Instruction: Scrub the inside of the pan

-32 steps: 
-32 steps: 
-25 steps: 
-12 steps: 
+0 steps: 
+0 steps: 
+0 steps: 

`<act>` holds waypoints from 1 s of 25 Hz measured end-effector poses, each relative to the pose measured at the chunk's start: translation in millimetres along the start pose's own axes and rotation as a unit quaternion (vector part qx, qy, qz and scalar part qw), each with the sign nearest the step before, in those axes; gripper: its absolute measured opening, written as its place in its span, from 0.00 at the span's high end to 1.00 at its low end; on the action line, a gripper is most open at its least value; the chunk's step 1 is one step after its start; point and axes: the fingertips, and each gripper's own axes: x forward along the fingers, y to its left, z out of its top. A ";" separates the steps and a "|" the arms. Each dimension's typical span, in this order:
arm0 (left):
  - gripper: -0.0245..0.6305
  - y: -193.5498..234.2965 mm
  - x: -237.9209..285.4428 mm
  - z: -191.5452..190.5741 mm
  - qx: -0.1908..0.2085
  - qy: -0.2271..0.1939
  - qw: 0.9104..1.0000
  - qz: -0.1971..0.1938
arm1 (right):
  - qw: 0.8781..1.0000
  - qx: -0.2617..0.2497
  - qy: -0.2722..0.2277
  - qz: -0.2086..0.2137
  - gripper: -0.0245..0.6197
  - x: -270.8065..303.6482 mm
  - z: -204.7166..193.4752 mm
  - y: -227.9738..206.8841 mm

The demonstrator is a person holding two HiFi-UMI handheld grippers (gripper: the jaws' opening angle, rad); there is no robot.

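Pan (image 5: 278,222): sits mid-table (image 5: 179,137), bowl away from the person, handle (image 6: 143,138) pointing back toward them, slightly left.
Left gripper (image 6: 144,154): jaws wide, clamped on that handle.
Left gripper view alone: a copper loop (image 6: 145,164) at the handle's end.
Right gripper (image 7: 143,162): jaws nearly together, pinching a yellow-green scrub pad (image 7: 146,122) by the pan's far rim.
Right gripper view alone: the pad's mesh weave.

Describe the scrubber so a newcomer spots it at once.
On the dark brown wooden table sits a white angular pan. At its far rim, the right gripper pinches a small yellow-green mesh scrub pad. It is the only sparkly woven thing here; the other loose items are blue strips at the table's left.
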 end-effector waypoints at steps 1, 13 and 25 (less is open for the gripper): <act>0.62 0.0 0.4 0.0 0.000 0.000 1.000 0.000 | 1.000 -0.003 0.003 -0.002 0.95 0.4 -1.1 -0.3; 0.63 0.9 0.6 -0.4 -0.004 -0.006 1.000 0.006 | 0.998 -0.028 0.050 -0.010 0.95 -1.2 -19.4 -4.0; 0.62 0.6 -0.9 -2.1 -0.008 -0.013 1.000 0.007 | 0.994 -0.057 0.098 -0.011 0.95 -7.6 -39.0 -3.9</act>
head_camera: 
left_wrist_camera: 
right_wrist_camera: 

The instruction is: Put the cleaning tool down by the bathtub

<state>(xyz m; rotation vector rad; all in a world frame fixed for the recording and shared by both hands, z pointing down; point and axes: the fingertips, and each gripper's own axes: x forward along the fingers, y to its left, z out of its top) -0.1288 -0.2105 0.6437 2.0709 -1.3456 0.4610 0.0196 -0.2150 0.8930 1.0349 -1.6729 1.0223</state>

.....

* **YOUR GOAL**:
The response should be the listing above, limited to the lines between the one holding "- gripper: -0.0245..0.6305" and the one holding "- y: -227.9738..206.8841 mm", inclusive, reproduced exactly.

* **YOUR SOLUTION**:
  - gripper: -0.0245..0.6305
  - y: -193.5498..234.2965 mm
  - x: -237.9209..285.4428 mm
  - z: -191.5452..190.5741 mm
  - qx: -0.1908..0.2085
  - qy: -0.2271..0.1939
  - qw: 0.9104..1.0000
  - qz: -0.1971..0.1938
arm1 (right):
  - qw: 0.8781..1.0000
  - qx: -0.2617..0.2497
  - qy: -0.2722..0.2277
  - qz: -0.2086..0.2137
  - gripper: -0.0245..0.6197
  - x: -270.8065..303.6482 mm
  - z: -204.7166..193.4752 mm
  - y: -227.9738..206.8841 mm

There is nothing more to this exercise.